The creation of the Dolma dataset involved a meticulous and comprehensive process that transformed raw data from various sources into a coherent and cleaned dataset suitable for language model pretraining.

This process consisted of two primary categories of data processing: source-specific and source-agnostic operations. The first is source-specific operations. Each data source utilized in creating Dolma required unique processing to address its particular characteristics.

For instance, filtering files based on their software license was an operation exclusive to code sources. The process aimed to refine and structure the data while preserving its integrity.

The second category is source-agnostic operations. These were applied across multiple data sources and aimed to standardize the dataset. For example, removing personally identifiable information (PII) or decontaminating against an evaluation set were common source-agnostic operations.

These steps ensured the dataset adhered to a consistent structure and met ethical and privacy standards. Creating Dolma necessitated a combination of both types of operations, with multiple transformations executed in a pipeline fashion.

Some of the specifics involved in the process include handling web data from a common crawl where the web data underwent several rounds of deduplication to maintain data integrity.
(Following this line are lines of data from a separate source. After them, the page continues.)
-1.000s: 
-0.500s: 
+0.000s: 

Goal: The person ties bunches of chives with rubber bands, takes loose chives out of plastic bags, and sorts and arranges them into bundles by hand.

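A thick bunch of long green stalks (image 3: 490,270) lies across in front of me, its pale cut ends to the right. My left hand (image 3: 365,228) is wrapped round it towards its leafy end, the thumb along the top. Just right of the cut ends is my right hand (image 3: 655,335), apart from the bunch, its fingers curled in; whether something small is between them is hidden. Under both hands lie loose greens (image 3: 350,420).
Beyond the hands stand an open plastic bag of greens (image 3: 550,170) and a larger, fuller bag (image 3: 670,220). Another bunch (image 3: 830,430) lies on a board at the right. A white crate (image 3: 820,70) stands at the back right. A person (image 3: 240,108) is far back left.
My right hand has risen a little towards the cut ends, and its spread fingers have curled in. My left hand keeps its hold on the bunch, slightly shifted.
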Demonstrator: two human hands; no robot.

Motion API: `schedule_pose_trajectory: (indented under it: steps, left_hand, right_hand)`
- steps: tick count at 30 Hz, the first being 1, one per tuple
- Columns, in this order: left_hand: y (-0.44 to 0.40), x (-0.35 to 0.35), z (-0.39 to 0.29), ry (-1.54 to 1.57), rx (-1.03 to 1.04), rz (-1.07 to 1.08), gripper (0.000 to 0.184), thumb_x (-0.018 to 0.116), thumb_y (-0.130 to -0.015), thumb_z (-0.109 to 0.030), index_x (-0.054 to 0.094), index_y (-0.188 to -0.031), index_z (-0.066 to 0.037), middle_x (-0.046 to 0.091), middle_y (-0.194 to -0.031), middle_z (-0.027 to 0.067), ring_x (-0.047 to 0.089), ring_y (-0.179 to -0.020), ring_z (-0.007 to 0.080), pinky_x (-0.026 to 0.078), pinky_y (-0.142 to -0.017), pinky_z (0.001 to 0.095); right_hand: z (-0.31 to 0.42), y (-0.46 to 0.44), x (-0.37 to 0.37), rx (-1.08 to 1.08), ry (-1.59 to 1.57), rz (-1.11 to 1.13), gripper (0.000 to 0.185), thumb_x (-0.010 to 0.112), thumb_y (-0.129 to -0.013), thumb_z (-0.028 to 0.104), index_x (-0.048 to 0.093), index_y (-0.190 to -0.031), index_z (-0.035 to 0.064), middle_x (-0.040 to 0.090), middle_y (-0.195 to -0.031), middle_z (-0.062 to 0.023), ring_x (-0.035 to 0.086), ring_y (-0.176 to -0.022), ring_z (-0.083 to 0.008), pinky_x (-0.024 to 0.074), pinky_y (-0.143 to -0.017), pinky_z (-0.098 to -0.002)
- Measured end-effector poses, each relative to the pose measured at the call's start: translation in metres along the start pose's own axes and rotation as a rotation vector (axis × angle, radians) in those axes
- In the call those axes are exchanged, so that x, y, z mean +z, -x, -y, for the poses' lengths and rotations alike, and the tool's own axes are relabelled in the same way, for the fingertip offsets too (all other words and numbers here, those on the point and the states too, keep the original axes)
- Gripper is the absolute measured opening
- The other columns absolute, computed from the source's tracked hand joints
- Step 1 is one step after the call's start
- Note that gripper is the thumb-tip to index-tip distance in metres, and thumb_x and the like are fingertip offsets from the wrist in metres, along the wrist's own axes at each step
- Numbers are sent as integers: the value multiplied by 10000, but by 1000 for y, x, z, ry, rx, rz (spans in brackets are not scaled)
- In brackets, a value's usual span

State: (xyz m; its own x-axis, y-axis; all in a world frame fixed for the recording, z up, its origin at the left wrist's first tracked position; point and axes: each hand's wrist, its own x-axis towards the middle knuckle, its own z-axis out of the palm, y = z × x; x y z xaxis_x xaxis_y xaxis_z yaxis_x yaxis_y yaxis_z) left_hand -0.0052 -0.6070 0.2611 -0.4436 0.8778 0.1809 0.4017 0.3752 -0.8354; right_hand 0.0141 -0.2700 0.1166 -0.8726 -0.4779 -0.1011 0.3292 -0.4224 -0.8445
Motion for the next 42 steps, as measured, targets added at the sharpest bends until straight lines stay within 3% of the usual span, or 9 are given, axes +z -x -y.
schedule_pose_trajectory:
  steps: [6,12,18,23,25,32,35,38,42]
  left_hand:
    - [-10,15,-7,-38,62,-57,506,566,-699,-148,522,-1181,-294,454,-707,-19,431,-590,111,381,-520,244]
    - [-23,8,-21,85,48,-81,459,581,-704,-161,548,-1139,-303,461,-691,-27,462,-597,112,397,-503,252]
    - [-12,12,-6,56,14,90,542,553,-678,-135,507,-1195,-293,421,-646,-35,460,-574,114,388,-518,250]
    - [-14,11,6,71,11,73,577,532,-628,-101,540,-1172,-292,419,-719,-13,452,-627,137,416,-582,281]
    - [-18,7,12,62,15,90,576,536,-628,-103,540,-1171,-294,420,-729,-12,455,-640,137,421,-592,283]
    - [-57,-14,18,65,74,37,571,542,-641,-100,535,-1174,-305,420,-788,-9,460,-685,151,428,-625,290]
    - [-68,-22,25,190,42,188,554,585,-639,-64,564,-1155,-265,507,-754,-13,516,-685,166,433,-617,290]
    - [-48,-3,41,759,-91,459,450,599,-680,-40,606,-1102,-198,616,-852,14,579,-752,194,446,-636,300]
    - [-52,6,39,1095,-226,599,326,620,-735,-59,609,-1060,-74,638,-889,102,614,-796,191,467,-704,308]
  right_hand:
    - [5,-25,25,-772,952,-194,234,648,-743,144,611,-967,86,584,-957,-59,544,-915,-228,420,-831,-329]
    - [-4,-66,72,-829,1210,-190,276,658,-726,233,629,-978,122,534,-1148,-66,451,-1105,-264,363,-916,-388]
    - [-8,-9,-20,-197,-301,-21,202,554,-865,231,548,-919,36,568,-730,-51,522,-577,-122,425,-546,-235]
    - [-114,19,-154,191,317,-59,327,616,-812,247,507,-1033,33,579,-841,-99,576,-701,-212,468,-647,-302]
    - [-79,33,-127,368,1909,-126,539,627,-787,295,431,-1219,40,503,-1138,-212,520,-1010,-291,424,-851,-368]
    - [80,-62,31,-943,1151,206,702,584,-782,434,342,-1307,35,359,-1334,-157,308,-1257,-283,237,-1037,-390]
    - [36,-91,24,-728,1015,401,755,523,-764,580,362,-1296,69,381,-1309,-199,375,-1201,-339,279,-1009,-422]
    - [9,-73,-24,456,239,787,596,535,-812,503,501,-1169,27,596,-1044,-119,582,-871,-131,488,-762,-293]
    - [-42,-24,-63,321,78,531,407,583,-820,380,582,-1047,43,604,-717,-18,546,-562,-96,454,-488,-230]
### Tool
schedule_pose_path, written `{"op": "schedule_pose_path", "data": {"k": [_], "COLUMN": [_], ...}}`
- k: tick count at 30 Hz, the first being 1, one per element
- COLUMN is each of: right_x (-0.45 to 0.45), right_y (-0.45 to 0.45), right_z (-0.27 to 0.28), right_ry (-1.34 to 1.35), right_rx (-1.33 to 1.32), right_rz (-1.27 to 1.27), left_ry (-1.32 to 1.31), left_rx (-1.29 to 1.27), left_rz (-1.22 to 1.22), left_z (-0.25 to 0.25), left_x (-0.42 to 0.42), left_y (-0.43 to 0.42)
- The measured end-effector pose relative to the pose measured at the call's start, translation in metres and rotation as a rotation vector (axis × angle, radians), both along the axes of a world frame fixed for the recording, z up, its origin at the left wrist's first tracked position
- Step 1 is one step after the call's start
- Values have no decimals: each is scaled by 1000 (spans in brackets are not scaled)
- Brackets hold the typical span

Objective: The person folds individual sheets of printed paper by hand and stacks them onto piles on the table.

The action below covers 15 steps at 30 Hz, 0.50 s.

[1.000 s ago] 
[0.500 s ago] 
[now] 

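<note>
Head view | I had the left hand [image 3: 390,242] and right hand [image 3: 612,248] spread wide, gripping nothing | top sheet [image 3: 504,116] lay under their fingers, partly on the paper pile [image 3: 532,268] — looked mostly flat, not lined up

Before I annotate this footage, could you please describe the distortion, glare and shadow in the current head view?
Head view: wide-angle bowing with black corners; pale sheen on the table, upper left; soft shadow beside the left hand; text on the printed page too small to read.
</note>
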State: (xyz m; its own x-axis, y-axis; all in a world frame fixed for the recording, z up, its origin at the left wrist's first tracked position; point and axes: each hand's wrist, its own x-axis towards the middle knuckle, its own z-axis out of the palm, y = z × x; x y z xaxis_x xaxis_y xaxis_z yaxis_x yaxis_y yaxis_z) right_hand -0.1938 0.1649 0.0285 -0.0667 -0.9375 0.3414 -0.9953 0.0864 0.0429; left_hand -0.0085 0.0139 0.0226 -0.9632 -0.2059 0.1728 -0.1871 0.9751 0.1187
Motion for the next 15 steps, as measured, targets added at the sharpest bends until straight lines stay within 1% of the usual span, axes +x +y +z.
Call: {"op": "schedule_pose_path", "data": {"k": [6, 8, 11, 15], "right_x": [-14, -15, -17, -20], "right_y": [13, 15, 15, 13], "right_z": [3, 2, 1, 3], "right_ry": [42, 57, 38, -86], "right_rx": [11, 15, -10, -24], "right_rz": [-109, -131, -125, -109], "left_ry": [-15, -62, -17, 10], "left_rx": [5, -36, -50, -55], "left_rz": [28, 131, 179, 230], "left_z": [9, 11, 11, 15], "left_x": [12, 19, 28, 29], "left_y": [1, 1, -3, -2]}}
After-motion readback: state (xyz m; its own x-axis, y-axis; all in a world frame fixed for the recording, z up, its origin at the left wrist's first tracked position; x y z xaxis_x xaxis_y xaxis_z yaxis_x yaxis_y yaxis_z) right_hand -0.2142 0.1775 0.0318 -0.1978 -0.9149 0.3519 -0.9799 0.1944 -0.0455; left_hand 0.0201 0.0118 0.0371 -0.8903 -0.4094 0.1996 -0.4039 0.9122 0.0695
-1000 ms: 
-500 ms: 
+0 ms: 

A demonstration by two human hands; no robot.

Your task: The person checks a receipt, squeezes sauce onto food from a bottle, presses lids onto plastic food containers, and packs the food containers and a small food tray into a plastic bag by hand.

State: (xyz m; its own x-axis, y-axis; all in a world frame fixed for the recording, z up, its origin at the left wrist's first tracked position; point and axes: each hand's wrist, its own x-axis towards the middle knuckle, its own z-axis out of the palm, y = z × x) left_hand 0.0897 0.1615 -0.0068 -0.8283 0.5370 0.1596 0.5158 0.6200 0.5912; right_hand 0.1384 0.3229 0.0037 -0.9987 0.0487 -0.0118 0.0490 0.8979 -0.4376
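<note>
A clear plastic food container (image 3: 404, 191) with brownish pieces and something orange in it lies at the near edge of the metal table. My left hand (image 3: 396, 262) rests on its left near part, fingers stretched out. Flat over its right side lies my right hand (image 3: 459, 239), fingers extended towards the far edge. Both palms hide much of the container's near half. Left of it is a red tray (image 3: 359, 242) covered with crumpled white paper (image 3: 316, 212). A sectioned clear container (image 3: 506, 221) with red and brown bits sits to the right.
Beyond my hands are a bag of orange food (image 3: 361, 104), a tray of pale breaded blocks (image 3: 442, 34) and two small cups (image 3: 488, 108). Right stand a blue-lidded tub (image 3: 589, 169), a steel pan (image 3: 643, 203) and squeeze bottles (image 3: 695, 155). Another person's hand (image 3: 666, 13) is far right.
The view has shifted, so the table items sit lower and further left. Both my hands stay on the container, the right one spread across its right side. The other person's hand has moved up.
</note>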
Additionally, specific language filters tailored for web text were applied to enhance textual content quality. Code data also underwent a specialized cleansing process. Due to the distinct nature of code, certain preprocessing steps unique to code sources were applied to enhance its usability.

"Dolma differentiates itself from other datasets on two key aspects. First, it is significantly larger than other open datasets. Second, it is released under AI2's impact license, which was designed to balance ease of access with mitigation of potential risk in distributing large datasets," the blog post reads.